People who find out they are inheriting an investment property have important decisions to make. In this article we look at two of the options – to keep using the property as an investment before selling it or to live in it before selling it.
Each scenario has its own unique factors to consider, including taxation implications.
Scenario one: Continue to use property as an investment before selling
This could be a good way to either grow an existing investment property portfolio or get a step on the property investing ladder. But it’s important to understand the tax implications.
Firstly, any rental income received from the property will be taxable income for the new owner. Tax deductions associated with the property, such as interest repayments, insurances, council rates, maintenance costs and property management fees, will also be deductible for the new owner.
To claim the costs associated with the property at tax time, property owners are required to keep records of the costs. But how do they claim depreciation, which doesn’t require a financial outlay?
Depreciation is the natural wear and tear of property and assets over time. Owners of income-producing properties can claim this depreciation as a tax deduction each financial year. To do this, they need a tax depreciation schedule prepared by a specialist quantity surveyor. This is a report that outlines every depreciable item of the property, which an accountant uses to determine the depreciation deduction.

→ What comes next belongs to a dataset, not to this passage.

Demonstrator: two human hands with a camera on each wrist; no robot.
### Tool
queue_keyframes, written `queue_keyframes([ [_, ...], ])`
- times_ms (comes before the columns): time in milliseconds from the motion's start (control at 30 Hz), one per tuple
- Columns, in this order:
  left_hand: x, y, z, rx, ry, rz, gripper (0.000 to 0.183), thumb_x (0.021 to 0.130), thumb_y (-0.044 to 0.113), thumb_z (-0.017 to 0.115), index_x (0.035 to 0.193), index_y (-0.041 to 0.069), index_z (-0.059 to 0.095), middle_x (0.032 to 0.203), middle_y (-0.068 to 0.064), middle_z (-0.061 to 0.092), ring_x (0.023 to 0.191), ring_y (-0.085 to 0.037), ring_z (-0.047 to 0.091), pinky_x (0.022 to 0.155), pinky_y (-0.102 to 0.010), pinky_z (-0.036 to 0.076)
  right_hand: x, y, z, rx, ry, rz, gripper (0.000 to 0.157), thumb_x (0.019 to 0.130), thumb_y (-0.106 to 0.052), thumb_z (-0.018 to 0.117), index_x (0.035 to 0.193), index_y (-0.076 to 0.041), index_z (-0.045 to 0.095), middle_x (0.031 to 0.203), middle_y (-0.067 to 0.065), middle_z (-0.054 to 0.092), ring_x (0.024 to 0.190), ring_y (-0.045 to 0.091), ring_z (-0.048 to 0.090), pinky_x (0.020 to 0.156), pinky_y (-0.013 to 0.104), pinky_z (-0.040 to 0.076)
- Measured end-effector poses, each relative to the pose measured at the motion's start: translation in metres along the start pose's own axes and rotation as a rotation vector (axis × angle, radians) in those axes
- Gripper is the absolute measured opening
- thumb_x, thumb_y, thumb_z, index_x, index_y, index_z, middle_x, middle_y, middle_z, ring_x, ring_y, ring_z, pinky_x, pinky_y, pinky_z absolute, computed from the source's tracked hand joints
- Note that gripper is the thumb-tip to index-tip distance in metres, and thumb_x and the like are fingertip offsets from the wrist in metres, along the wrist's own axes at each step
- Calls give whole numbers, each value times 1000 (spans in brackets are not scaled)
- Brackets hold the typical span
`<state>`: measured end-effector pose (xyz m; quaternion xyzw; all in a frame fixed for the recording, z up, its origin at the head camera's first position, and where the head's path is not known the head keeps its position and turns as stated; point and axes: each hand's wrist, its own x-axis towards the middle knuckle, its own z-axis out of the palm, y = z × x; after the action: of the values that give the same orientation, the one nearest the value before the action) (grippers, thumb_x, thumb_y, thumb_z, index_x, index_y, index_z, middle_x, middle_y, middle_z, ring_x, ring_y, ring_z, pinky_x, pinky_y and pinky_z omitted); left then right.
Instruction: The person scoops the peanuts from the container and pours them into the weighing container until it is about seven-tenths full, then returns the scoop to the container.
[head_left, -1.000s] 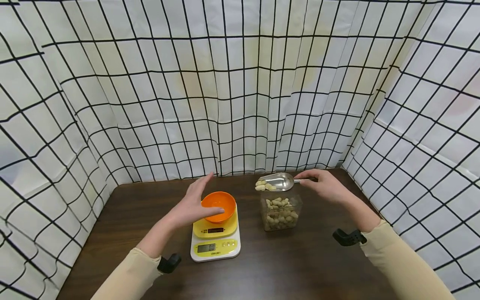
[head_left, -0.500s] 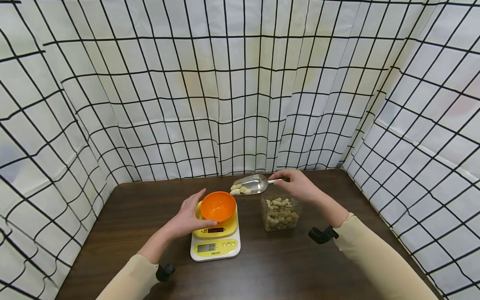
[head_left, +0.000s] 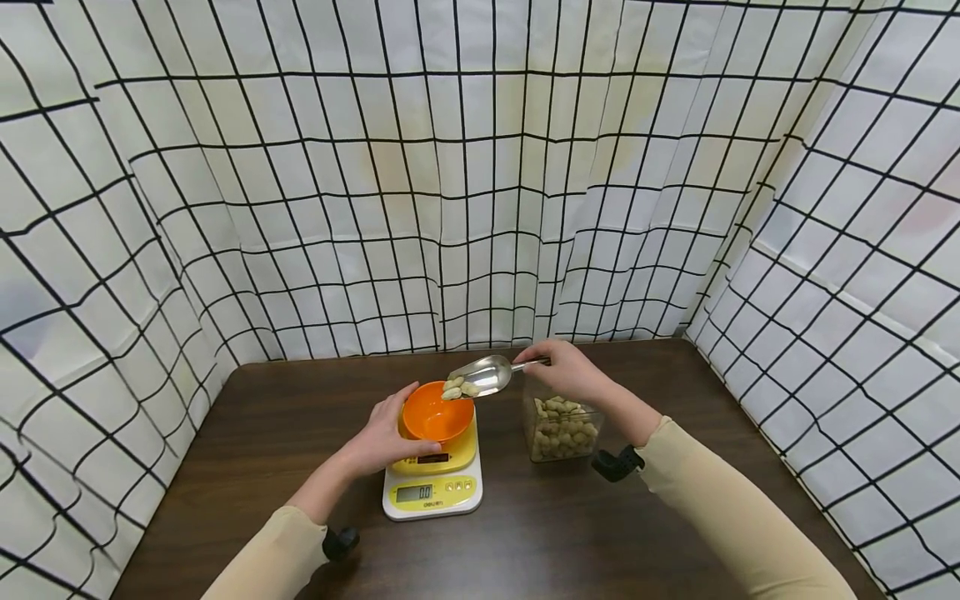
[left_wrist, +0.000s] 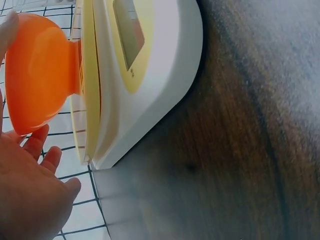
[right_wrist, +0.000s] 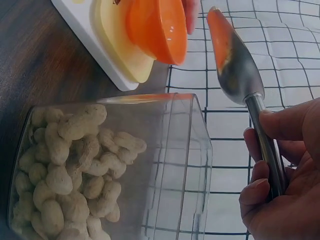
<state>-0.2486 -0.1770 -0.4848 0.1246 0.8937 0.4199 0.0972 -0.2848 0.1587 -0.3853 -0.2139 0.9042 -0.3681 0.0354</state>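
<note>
An orange bowl (head_left: 438,417) stands on the yellow platform of a kitchen scale (head_left: 433,492), whose display reads 0.0. My left hand (head_left: 375,437) holds the bowl from the left, thumb along its near side and fingers round the far side; the left wrist view shows the fingertips (left_wrist: 37,140) at its wall. My right hand (head_left: 566,367) grips the handle of a metal scoop (head_left: 491,375). Several peanuts in the shell (head_left: 453,388) lie at the scoop's front, over the bowl's far right rim. In the right wrist view the scoop (right_wrist: 240,70) is seen from its underside.
A clear plastic box (right_wrist: 175,150), partly filled with peanuts (head_left: 558,429), stands right of the scale, below my right forearm. The dark wooden table (head_left: 517,533) ends at a white curtain with black grid lines (head_left: 480,208) behind and at both sides.
My right hand has carried the scoop of peanuts leftward from above the box to the bowl's rim. My left hand has lowered and closed in around the bowl.
</note>
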Motion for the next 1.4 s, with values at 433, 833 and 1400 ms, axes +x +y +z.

The new owner also needs to be aware of the capital gains tax (CGT) implications at the time of sale. Paying CGT when inheriting an investment property is complicated and largely depends on how the property was used and how long the new owner held the property before it was sold. These are the main contributing factors of whether the property will be fully or partially CGT exempt, or not at all.
If the property was purchased before 20 September 1985 (the date that CGT was introduced) and the new owner sold it within two years, then the property is fully exempt from CGT.
It gets slightly more complicated where a property was purchased after this date.
If the property was purchased after 20 September 1985 , and if the new owner acquired the investment property after 20 August 1996, then a full CGT exemption won’t be available. However, they may be able to get a partial exemption and the individual’s accountant will assess this when it comes time to calculate any CGT.
Scenario two: Live in the property before selling it
The first thing to know in this scenario is that a current fixed lease must be honoured. This means the present tenant can stay at the property until the lease period ends or an earlier date is agreed to by all parties.
It’s important that the new owner remembers that while the property is still leased, they can claim tax deductions even if it’s not for a full financial year. Pro-rata deductions can be applied to any type of tax deduction including interest repayments and depreciation.
If the property is the new owner’s main residence prior to sale, they will be partially CGT exempt. The only scenario where a full CGT exemption would apply would be if the property was the previous owner’s main residence and it hadn’t been rented out.